**Exercise objective**. Set down the listing below verbatim, but only from its first line through the line containing "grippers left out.".

-- Opening Marker --

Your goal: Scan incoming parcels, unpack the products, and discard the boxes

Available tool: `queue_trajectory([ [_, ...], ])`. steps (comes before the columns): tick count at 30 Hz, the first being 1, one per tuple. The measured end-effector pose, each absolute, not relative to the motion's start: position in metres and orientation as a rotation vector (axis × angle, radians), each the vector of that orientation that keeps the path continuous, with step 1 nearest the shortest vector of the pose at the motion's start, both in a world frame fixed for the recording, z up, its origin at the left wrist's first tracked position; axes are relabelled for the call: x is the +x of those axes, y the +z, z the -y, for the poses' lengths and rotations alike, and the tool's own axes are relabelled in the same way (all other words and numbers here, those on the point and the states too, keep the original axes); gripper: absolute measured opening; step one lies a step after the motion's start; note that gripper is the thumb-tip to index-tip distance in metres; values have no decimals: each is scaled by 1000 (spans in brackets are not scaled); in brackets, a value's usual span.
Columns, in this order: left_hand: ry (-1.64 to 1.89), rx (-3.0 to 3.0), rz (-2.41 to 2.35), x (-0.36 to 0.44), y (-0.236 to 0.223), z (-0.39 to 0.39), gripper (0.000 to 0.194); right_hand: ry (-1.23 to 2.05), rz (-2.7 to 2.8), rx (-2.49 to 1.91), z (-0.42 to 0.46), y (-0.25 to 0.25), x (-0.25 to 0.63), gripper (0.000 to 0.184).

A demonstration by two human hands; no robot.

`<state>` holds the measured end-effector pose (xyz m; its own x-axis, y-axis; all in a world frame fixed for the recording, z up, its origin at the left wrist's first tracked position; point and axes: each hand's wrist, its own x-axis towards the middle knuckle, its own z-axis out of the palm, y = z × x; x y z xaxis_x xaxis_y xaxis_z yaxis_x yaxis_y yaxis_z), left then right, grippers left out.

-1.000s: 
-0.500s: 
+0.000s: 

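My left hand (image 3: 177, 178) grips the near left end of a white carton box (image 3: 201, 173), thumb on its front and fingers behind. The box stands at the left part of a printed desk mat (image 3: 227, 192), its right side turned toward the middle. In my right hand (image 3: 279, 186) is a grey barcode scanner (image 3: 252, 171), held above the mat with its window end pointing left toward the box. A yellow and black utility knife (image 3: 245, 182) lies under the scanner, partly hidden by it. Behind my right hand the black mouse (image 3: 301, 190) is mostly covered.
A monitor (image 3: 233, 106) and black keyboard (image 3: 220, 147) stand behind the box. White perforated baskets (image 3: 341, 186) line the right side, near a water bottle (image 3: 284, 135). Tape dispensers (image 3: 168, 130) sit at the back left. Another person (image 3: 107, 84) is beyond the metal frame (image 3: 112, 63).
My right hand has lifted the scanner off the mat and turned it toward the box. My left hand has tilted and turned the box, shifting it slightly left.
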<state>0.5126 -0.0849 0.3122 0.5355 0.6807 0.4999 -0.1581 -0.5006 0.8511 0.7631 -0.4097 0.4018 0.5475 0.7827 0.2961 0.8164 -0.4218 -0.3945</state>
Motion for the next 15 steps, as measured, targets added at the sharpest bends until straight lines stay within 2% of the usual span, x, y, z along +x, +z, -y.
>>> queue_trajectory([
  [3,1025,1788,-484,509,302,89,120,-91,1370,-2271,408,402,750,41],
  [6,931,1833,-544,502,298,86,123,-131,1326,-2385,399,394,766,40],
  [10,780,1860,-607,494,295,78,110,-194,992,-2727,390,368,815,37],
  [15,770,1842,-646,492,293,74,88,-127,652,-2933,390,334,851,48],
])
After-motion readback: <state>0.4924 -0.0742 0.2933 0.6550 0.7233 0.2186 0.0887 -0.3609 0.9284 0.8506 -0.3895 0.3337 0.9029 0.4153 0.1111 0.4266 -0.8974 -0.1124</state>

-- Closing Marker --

**Response to this task**.
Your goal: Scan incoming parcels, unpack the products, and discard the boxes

Available tool: `queue_trajectory([ [_, ...], ])`. steps (comes before the columns): tick count at 30 Hz, the first being 1, one per tuple. The measured end-effector pose, each absolute, not relative to the motion's start: position in metres and orientation as a rotation vector (axis × angle, radians), each the vector of that orientation that keeps the path continuous, with step 1 nearest the shortest vector of the pose at the motion's start, both in a world frame fixed for the recording, z up, its origin at the left wrist's first tracked position; axes are relabelled for the call: x is the +x of those axes, y the +z, z the -y, for the poses' lengths and rotations alike, and the tool's own axes are relabelled in the same way (all other words and numbers here, those on the point and the states too, keep the original axes); gripper: absolute measured opening; step one lies a step after the motion's start; note that gripper is the thumb-tip to index-tip distance in metres; values have no decimals: each is scaled by 1000 (spans in brackets are not scaled); in brackets, a value's usual span.
Columns, in this order: left_hand: ry (-1.64 to 1.89), rx (-3.0 to 3.0), rz (-2.41 to 2.35), x (-0.36 to 0.44), y (-0.236 to 0.223), z (-0.39 to 0.39), gripper (0.000 to 0.194); right_hand: ry (-1.23 to 2.05), rz (-2.7 to 2.8), rx (-2.49 to 1.91), z (-0.42 to 0.46), y (-0.25 to 0.25), x (-0.25 to 0.63), gripper (0.000 to 0.184).

A demonstration by two human hands; no robot.

`<state>` holds the measured end-effector pose (xyz m; its own x-axis, y-axis; all in a world frame fixed for the recording, z up, its origin at the left wrist's first tracked position; point and axes: each hand's wrist, its own x-axis towards the middle knuckle, its own z-axis out of the palm, y = z × x; x y z xaxis_x xaxis_y xaxis_z yaxis_x yaxis_y yaxis_z), left then right, grippers left out.

This exercise requires no additional output.